BCLC sent out a Request for Expression of Interest to local governments seeking support for a new gambling facility south of the Fraser River. The proposed facility is for a community gaming centre with slot machines and gaming tables.

But Surrey’s gaming policy, established in 2001, states that in order for a casino application to be considered it must also be a component of a “cluster of facilities” such as a hotel with convention and meeting facilities.

“It must be an entertainment complex if it appears in our city,” said Mayor Linda Hepner at council Monday night.

Councillor Bruce Hayne agreed.

“If we are looking at entertaining the idea of another gaming facility, it would have to be destination gaming facility,” he said. “The Request for Expressions of Interest from BCLC are for a community gaming centre and in my opinion, a community gaming centre sees money going out of the community where a destination-type facility with restaurants and other amenities would see a net flow of capital into the city.”

It was a markedly shorter conversation than the last time the casino question arose in Surrey.

In late 2012 and early 2013, a hot topic in the city was a controversial casino and entertainment complex planned for South Surrey.

Proposed by Gateway Casinos, the $100-million development would have been located on a 25-acre property at 168th Street and 10th Avenue and featured a 190-room hotel, a 60,000 square-foot gaming floor and a 27,000 square-foot convention centre. The project would have also netted the City of Surrey about $3 million annually in gaming revenue, but after a massive public outcry over the proposal and a divisive public hearing session that totalled more than 13 hours, was narrowly defeated by council in a late-night five-to-four vote.

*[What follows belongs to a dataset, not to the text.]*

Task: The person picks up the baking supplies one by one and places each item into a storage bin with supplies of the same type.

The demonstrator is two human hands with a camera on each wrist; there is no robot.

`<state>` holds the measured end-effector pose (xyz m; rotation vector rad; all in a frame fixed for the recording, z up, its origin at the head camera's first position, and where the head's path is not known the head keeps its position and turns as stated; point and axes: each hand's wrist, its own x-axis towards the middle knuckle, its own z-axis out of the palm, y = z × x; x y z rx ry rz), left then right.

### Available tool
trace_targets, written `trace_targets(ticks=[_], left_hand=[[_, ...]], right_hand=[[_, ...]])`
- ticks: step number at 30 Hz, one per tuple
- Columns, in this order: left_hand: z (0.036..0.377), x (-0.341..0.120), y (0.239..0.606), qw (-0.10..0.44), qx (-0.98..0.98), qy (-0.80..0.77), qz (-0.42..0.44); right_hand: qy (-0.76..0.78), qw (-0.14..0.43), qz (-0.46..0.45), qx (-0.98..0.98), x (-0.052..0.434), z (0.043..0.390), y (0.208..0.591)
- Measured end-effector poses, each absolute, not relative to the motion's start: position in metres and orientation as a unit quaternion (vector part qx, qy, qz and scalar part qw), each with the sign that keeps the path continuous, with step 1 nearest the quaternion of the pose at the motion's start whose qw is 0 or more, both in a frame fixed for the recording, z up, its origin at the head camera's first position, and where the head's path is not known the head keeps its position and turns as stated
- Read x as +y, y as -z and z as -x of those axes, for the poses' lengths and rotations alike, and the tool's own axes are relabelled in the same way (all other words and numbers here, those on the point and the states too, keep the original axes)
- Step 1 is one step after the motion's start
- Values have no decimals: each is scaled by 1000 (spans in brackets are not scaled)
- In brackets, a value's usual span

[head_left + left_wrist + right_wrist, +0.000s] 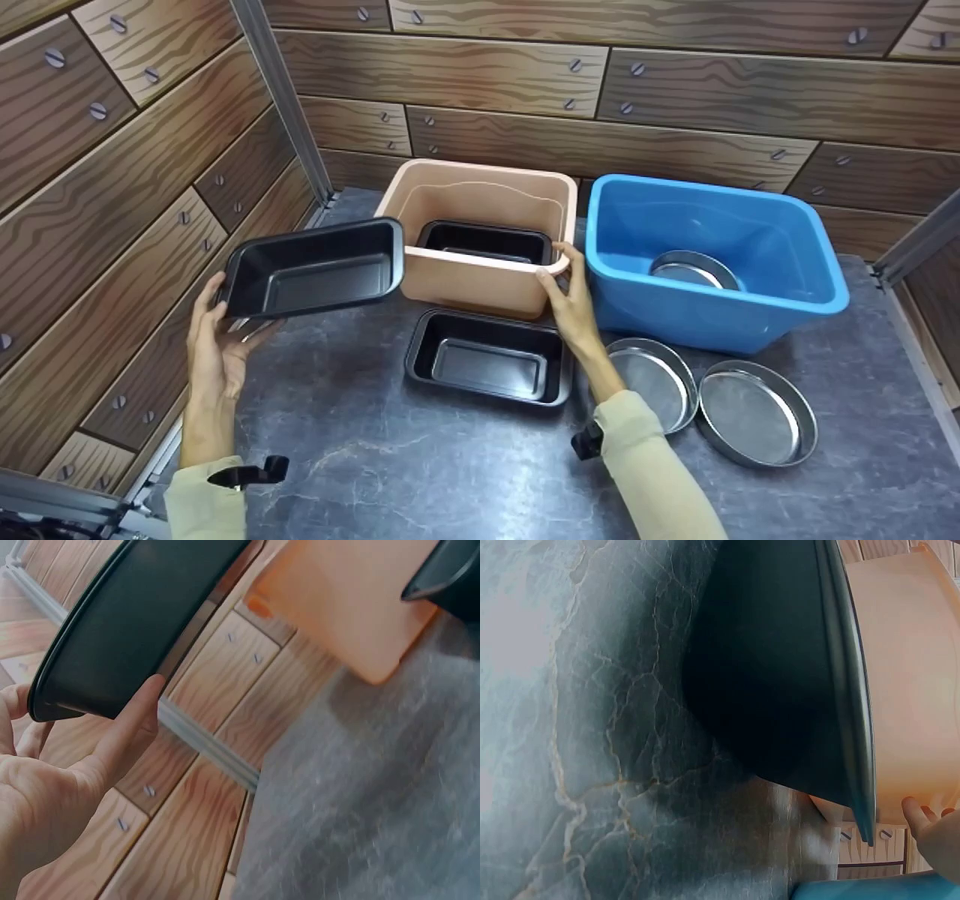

The Newton neighbourhood has a particularly controversial history with slot machines: in 1998, Surrey city council ran the Great Canadian Casino Company out of town after BCLC installed 191 slot machines in a charity gaming hall in Newton.

The slots were added after the NDP government introduced expanded gambling in B.C., allowing slots in charity casinos. Then-mayor Doug McCallum and his Surrey Electors Team – which current mayor Dianne Watts was a member of at the time – put city staff to work to shut down the slots.

On Jan. 9, 1998, city planner Lehman Walker presented a report to council, saying that the addition of slots would draw more gamblers to Newton and cause more problems in the area. He proposed council outlaw slots from Surrey, which they did the following month.